◆ Task to carry out: Write out, without any change, the lines in the material below that run from the line with "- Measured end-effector" through the line with "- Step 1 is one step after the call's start", both included.

◆ Records provided:
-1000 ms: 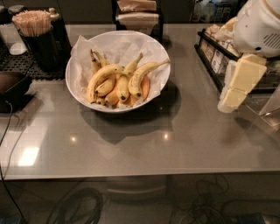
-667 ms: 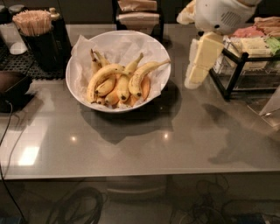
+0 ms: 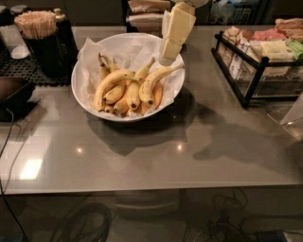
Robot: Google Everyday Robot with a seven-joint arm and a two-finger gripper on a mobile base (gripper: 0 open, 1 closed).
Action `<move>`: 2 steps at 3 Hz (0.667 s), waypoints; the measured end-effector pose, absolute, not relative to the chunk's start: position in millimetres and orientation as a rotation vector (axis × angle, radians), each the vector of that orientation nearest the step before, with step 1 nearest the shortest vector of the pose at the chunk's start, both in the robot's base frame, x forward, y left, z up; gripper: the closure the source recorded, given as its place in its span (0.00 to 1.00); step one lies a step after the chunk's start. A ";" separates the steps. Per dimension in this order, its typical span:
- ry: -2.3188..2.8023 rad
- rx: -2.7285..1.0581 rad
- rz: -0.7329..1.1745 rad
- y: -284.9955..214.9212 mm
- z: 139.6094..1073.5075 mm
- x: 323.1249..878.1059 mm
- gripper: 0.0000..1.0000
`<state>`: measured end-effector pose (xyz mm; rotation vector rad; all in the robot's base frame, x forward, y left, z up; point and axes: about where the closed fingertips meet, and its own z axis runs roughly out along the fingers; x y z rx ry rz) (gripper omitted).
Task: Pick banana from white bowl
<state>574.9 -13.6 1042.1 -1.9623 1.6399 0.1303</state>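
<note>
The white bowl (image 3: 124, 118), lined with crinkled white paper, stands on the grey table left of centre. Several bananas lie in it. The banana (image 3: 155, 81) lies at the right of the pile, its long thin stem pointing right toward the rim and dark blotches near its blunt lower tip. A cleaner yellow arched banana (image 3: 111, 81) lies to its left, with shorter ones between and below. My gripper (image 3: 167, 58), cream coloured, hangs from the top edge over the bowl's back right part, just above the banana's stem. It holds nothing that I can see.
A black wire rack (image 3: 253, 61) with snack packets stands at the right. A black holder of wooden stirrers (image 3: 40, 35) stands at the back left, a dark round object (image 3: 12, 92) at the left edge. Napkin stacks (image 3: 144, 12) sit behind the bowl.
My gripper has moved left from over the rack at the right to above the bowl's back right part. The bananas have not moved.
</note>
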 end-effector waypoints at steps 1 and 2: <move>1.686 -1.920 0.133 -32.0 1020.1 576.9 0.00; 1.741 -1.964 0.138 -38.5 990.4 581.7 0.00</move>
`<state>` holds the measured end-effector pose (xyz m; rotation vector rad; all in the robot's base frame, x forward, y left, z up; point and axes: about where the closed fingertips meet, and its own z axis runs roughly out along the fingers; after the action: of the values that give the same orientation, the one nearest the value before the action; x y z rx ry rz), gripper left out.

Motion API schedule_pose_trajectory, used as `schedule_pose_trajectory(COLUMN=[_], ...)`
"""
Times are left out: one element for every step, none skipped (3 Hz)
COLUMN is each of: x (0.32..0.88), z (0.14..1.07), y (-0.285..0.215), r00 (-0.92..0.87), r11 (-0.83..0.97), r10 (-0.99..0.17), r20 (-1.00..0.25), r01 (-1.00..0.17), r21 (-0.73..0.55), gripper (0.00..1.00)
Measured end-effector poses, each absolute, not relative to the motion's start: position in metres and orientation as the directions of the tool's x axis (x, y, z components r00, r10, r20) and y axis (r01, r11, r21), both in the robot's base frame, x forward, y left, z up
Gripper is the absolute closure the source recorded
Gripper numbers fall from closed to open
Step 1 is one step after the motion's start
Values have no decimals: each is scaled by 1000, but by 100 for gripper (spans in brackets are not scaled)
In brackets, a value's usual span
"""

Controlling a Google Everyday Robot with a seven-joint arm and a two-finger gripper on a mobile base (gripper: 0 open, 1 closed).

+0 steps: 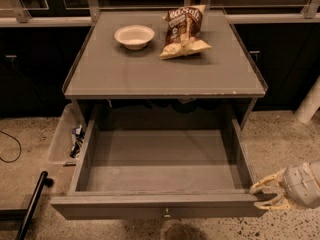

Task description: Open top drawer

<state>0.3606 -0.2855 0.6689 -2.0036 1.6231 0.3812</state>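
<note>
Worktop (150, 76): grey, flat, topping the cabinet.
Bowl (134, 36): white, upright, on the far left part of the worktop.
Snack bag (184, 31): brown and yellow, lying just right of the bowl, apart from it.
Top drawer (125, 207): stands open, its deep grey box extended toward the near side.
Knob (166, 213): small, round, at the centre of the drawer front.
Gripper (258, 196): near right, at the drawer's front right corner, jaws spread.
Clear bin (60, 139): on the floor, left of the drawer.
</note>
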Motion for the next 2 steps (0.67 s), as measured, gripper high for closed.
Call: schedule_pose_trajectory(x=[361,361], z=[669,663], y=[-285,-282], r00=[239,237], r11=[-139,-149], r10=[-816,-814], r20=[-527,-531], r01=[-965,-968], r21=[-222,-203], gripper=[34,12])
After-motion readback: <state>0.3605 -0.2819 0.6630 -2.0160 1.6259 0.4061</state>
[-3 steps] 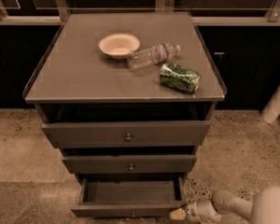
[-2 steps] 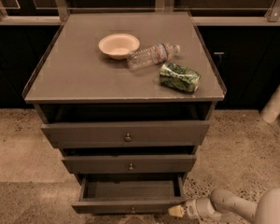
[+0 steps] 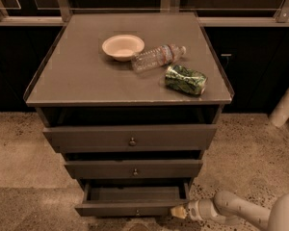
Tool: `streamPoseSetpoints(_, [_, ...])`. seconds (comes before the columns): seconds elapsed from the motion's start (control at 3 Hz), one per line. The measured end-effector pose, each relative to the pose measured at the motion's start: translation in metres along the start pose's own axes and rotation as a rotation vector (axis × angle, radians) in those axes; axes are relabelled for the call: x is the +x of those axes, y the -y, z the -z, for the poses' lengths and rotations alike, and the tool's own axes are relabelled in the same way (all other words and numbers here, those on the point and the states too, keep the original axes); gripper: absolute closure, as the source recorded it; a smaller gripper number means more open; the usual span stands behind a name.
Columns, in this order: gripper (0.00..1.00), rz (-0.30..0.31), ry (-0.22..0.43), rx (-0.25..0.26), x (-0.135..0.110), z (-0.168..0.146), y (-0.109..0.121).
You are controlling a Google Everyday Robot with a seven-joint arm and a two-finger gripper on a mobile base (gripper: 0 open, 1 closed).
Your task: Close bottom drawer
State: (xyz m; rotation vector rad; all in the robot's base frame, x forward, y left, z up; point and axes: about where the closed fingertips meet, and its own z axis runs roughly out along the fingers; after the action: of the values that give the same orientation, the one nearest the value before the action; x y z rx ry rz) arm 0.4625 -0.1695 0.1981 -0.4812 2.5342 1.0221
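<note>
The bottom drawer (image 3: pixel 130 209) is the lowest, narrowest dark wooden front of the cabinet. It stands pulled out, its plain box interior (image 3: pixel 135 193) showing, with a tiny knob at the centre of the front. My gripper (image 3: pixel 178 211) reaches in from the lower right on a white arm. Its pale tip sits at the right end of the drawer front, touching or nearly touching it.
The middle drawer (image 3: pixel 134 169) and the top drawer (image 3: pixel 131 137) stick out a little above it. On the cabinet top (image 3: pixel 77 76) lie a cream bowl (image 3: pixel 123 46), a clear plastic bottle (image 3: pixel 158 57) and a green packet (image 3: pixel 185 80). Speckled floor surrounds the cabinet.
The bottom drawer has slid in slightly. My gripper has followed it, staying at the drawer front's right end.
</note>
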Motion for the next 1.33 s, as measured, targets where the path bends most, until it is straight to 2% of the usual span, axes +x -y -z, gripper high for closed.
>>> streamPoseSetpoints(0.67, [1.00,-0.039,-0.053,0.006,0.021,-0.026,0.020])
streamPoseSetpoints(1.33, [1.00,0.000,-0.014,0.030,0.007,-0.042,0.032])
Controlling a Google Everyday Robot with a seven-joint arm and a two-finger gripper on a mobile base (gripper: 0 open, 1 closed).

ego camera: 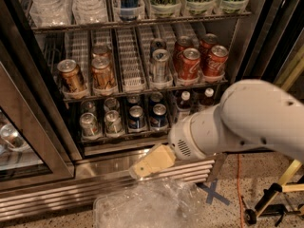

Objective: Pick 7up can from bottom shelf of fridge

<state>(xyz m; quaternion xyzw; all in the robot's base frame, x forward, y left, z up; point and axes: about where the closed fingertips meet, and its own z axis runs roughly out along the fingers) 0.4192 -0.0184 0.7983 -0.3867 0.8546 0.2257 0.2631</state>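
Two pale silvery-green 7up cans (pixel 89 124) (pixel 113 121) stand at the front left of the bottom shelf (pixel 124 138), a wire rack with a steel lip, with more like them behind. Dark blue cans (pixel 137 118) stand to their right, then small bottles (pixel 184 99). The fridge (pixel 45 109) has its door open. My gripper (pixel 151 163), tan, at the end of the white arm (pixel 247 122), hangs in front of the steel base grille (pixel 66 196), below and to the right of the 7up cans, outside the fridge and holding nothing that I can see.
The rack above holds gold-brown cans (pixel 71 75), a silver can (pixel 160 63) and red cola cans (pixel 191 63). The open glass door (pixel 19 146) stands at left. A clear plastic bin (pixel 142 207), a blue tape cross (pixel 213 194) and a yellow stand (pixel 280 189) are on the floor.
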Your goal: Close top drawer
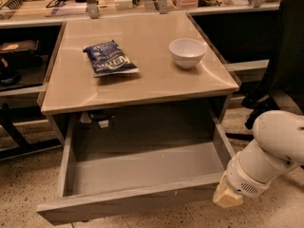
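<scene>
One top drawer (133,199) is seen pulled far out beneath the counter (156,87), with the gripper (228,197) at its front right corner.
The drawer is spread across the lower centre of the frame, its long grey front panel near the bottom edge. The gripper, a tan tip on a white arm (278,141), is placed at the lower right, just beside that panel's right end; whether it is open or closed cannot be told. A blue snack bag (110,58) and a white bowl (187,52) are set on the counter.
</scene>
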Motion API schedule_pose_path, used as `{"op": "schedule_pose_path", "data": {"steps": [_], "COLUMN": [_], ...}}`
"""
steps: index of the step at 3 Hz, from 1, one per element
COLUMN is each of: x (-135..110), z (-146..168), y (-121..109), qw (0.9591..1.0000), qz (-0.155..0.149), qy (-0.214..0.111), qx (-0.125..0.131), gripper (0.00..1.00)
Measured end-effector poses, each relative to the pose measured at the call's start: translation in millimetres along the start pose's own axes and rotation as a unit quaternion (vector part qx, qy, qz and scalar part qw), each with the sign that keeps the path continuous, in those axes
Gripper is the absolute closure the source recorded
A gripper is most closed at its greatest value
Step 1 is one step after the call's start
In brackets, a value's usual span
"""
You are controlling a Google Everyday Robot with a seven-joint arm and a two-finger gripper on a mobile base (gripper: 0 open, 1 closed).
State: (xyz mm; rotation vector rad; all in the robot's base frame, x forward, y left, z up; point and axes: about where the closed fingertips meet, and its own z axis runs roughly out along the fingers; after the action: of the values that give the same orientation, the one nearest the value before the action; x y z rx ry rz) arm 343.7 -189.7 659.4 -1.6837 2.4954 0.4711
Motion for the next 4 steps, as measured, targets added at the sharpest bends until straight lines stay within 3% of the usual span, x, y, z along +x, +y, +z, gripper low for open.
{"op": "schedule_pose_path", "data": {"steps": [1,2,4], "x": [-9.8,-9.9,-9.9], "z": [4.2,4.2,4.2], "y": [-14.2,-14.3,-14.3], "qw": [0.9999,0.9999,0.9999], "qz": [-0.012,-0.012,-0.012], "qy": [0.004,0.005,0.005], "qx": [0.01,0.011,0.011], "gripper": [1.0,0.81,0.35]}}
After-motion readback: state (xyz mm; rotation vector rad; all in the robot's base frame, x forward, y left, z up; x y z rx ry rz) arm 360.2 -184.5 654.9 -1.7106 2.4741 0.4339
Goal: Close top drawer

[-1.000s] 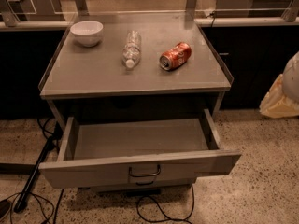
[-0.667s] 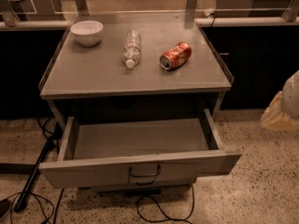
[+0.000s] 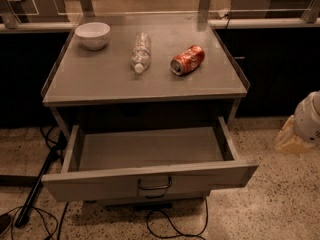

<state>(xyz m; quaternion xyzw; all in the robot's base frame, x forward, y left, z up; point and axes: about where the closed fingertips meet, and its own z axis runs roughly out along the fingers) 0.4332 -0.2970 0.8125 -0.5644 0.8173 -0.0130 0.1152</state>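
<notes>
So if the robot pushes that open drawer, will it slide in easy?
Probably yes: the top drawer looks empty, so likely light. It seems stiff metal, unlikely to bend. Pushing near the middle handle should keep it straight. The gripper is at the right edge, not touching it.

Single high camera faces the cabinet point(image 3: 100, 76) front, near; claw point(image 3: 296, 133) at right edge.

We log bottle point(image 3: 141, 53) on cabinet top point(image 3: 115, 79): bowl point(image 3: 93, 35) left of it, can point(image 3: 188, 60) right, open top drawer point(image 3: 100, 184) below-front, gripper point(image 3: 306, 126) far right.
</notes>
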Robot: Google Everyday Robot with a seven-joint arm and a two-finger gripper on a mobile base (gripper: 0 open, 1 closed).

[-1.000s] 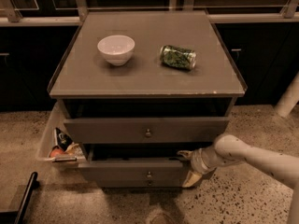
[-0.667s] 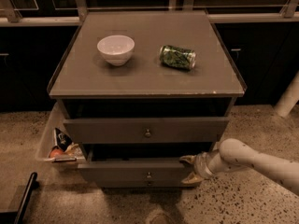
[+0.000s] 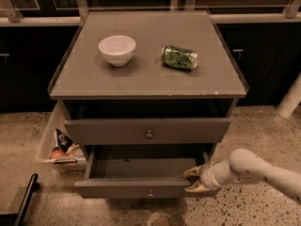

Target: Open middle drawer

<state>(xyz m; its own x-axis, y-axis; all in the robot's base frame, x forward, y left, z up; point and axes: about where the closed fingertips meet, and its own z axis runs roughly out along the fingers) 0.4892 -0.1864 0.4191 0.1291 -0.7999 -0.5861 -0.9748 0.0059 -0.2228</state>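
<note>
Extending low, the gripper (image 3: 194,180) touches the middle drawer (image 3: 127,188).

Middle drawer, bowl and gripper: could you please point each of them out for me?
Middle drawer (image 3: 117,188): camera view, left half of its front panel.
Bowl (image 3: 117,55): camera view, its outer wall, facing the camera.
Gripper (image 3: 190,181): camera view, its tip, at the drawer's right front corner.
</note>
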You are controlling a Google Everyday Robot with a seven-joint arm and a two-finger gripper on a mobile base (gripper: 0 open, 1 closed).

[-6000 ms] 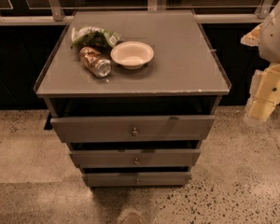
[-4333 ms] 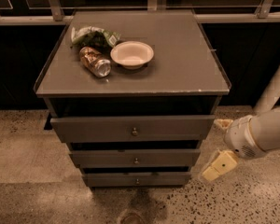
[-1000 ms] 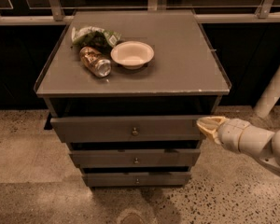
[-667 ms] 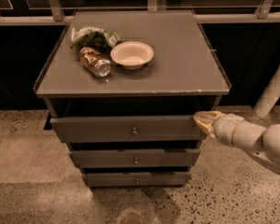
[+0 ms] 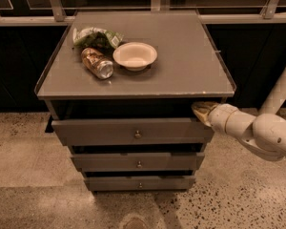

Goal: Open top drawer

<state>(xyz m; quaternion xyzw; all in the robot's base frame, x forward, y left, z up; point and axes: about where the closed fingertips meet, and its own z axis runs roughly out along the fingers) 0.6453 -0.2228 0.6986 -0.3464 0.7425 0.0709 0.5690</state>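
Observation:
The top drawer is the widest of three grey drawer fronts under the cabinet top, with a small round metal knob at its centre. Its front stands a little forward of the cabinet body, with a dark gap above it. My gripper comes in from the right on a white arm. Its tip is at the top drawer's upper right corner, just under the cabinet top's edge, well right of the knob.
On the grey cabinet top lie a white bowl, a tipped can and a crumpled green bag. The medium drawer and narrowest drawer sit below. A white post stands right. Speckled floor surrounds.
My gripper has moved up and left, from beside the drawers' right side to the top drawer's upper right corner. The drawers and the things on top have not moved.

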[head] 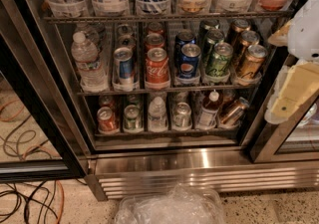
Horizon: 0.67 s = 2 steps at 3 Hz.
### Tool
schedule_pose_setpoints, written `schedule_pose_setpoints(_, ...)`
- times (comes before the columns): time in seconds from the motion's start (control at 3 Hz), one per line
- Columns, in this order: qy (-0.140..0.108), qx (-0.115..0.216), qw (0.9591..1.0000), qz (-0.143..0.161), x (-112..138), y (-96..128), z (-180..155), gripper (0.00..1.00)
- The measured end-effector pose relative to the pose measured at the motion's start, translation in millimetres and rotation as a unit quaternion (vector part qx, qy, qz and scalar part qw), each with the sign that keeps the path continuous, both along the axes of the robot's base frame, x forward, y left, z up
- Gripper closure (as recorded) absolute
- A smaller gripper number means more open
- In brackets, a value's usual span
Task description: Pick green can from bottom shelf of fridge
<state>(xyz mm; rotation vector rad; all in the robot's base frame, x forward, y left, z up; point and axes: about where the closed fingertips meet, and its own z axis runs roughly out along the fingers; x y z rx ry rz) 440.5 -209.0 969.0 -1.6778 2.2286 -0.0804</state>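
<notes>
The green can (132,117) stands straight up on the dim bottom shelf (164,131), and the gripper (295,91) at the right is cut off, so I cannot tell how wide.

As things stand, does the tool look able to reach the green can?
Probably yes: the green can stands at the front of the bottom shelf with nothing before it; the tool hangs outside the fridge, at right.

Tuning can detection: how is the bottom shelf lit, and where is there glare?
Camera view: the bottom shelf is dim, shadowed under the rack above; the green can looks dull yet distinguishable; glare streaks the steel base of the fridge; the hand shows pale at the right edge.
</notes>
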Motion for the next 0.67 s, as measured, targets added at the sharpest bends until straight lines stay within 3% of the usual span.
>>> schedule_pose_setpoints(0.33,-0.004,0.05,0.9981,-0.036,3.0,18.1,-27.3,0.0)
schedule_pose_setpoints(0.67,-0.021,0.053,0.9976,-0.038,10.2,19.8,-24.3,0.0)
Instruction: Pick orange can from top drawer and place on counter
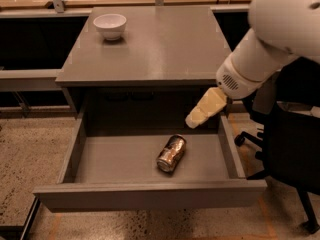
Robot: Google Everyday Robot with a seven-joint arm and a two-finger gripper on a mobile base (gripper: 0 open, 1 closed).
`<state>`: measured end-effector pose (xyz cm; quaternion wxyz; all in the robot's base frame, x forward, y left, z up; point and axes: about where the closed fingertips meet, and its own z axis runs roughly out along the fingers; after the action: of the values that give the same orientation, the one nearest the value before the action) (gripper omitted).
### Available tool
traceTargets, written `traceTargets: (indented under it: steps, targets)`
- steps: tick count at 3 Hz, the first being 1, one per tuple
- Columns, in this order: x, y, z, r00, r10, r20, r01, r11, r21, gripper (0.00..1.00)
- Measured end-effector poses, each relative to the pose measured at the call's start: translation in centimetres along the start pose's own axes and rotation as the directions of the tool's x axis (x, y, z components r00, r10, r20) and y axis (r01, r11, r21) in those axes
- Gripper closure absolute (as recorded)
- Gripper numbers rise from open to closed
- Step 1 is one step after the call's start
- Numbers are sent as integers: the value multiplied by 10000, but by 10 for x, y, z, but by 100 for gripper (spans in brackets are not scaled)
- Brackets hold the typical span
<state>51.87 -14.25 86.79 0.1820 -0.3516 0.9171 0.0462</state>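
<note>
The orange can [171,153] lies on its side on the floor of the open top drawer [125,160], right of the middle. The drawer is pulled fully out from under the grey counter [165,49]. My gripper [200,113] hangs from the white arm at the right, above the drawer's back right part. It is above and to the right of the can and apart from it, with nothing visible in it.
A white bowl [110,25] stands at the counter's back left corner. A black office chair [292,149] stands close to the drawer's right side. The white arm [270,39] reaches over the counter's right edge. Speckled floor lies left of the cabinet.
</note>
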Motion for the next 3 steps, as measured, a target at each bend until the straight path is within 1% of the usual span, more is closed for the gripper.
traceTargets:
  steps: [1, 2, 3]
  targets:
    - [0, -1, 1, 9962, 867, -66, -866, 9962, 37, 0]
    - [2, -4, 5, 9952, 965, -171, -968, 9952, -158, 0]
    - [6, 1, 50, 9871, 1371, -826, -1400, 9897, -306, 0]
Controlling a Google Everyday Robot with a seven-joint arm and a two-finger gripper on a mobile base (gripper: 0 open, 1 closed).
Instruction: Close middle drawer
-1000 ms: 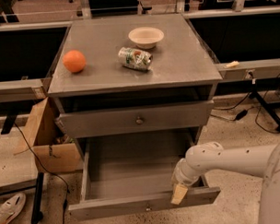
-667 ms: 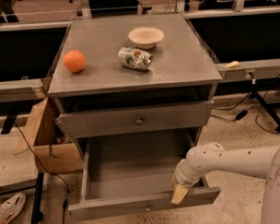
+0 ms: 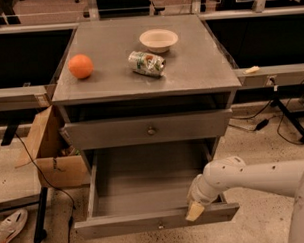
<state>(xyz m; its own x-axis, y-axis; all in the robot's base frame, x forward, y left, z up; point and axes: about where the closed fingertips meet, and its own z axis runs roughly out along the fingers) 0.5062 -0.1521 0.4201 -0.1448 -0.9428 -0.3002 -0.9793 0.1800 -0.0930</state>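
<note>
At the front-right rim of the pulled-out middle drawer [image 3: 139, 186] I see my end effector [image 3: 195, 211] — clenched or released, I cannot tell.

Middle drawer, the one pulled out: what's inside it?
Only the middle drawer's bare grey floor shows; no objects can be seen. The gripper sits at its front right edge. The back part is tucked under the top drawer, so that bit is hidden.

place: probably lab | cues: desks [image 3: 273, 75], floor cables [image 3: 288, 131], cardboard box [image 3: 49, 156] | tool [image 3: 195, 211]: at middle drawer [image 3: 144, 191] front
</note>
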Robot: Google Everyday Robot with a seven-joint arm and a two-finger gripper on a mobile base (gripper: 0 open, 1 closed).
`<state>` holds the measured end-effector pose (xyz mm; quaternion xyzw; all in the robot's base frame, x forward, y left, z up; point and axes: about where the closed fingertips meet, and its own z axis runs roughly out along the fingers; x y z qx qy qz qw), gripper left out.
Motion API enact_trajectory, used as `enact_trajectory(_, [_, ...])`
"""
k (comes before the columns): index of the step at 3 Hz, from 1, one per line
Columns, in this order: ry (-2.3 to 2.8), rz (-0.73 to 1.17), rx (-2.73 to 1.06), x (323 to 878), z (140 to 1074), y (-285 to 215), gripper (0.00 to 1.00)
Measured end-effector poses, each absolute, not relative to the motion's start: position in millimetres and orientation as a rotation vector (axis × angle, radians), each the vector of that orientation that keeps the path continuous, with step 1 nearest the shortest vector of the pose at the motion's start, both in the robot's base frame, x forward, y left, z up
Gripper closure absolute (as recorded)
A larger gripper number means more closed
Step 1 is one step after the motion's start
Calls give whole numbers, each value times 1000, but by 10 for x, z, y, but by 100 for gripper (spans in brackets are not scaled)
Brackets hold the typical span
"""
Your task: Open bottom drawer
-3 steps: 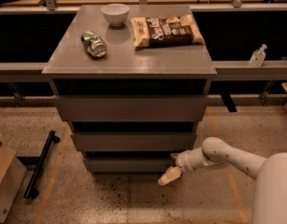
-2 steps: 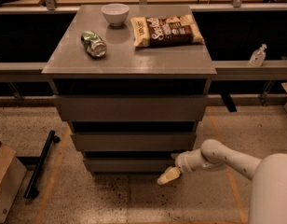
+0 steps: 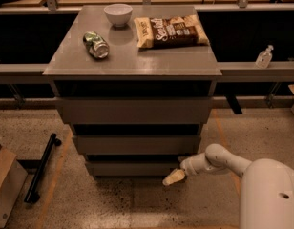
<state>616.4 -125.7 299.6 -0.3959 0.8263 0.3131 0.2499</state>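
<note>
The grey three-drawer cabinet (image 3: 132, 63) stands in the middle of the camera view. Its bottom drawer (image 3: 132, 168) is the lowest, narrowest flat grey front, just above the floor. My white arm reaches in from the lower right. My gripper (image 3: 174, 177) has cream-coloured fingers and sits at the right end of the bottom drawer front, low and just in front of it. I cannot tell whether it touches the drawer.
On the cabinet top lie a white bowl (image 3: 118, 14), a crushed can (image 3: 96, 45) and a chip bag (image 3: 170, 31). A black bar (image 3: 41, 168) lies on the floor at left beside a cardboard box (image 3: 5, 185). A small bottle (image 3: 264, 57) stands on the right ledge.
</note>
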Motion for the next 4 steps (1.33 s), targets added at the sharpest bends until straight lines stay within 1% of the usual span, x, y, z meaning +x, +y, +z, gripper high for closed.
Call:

◆ Result of this exercise:
- Measured end-effector poses, each relative to the pose measured at the call's start: translation in centimetres along the start pose's own axes and rotation as the directions of the tool's x axis (x, y, z components r00, r10, r20) and y axis (r01, r11, r21) in those axes
- Gripper closure absolute (as recorded)
- Gripper numbers rise from open to closed
- Step 1 is one step after the call's start

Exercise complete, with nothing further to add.